A recente estreia de “Corra Que a Polícia Vem Aí!” nos cinemas do Brasil trouxe uma nova abordagem à dublagem, contando com a participação de Pamela Anderson e Liam Neeson. Este filme não apenas mantém o humor característico da franquia, mas também o adapta com piadas e referências que ressoam no contexto brasileiro. Neeson é dublado por Armando Tiraboscho, enquanto Angelica Santos dá voz ao personagem de Anderson.
A equipe por trás desse trabalho de dublagem é composta por profissionais renomados, como o diretor Wendel Bezerra e o roteirista e comediante Antônio Tabet, que se dedicaram a oferecer ao público uma experiência que vai além da mera tradução — promovendo uma verdadeira adaptação cultural. Para ilustrar isso, sem contar detalhes que possam estragar a experiência para quem ainda não viu o filme, há várias piadas de duplo sentido e menções a clubes de futebol do Brasil.
Luciana Falcão, diretora de marketing da Paramount Pictures Brasil, enfatiza que este clássico dos anos 1990 conquistou várias gerações de brasileiros através de suas exibições na televisão. “Trabalhamos a nostalgia, mas era crucial adaptar as piadas para preservar o humor da época, ao mesmo tempo que acrescentamos um toque contemporâneo”, comenta.

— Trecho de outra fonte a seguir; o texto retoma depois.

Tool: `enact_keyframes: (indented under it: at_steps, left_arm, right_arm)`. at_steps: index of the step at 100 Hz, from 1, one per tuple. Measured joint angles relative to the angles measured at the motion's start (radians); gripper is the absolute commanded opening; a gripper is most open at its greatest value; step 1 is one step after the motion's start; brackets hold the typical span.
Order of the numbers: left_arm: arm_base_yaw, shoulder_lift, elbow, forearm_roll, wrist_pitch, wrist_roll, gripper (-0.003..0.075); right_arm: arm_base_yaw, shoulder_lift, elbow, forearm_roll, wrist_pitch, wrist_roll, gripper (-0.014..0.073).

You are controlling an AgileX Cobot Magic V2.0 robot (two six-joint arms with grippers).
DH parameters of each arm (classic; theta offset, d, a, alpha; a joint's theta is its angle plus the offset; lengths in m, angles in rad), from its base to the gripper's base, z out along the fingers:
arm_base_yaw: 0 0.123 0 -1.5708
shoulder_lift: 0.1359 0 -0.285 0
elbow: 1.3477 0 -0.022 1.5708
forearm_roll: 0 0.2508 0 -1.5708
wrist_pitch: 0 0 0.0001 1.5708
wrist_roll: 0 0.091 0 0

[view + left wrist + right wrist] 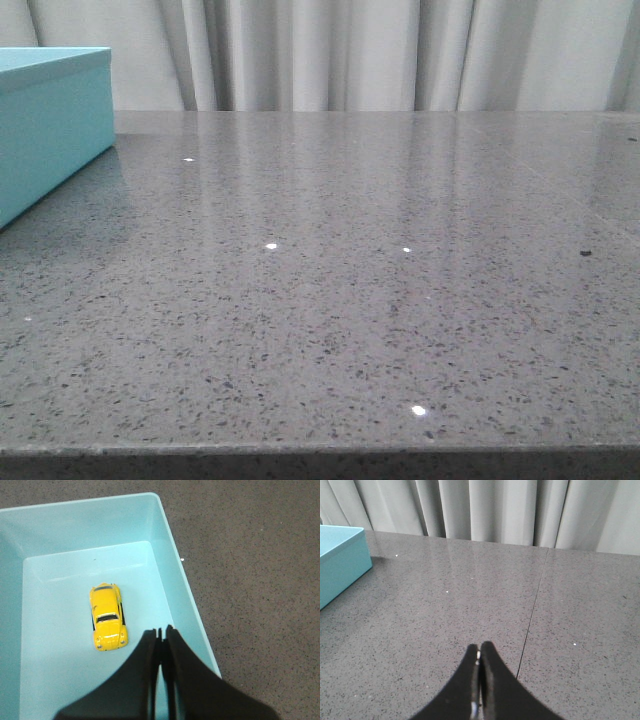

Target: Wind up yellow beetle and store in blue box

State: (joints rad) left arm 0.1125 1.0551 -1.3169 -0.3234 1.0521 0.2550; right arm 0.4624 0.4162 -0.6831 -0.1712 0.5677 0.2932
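Our left gripper (161,630) is clenched on nothing, its two dark fingers pressed together above the inside of the large light turquoise-blue rectangular box (192,615), near its right-hand wall in the lower middle of the frame. Just beside the fingertips, a little to the left of frame centre, sits the small bright yellow toy Beetle car (107,617), upright on its wheels on the box floor and touching neither wall nor gripper.

Our right gripper (479,652) is likewise closed and empty, held over the bare grey speckled stone tabletop (470,595), well apart from the box at the left edge of its view.

We judge the storing done: the car lies in the box, released. Whether it was wound we cannot tell (nothing shows that).

Only the left wrist view shows the car; the front view catches just a box corner (50,120) at upper left, with pale curtains (330,50) behind.
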Motion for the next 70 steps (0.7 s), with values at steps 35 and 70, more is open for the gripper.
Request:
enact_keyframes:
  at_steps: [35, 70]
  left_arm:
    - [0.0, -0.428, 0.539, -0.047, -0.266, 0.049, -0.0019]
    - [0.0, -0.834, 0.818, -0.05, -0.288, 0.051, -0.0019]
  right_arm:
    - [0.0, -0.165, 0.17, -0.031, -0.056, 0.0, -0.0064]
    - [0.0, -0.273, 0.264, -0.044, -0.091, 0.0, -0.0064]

A equipe de dublagem, com a expertise de Wendel Bezerra e o talento humorístico de Antônio Tabet, se dedicou a adaptar o roteiro, inserindo trocadilhos, gírias e referências que dialogam com o público brasileiro. Em uma entrevista exclusiva, Tabet destacou que esse cuidado na tradução demonstra um respeito pelo público nacional. Para ele, a adaptação de “Corra Que a Polícia Vem Aí” não foi feita de forma leviana, mas sim com a intenção de honrar a obra original. “Não simplificaram, nem tornaram o filme infantil. A ideia não era pensar que quem assiste dublado não é inteligente o suficiente para entender”, afirma.
Foi a primeira vez que uma produção compreendeu que a dublagem deve manter a essência e as piadas do filme original. Alterar completamente o conteúdo é uma forma de subestimar o público brasileiro, como se fosse necessário “limpar” o filme antes de apresentá-lo. Tabet critica essa mentalidade, argumentando que isso é um tipo de preconceito e um problema sério, já que impõe uma visão elitista sobre quem consome conteúdo dublado.
Ele também observou que cerca de 30% a 40% das piadas do filme precisaram ser adaptadas para que funcionassem em português. “Muitas piadas em inglês não fazem sentido se traduzidas ao pé da letra. Nossa missão foi garantir que fossem engraçadas para quem não conhece o contexto americano”, explica.
Além disso, a Paramount permitiu que o humor do filme não fosse “pasteurizado”. “A orientação foi clara: queremos que seja engraçado, coerente e o menos politicamente correto possível”, revela Tabet, embora ele ressalte a diferença entre ser politicamente incorreto e ofensivo.
Wendel Bezerra, o diretor de dublagem, destacou que seu papel foi assegurar que as piadas adaptadas funcionassem tanto no texto quanto na sincronia labial e no ritmo das cenas. Um dos desafios foi adaptar referências culturais específicas dos EUA. Em uma cena, uma piada sobre times de futebol americano foi trocada por uma alusão ao Palmeiras, mantendo a essência do humor sem infringir direitos autorais.
Com um trabalho cuidadoso de adaptação, direção de dublagem e uma pitada de humor local, a versão dublada respeita a inteligência e o gosto do espectador, seja ele um fã fervoroso da saga original ou um novato no mundo dessa comédia policial leve.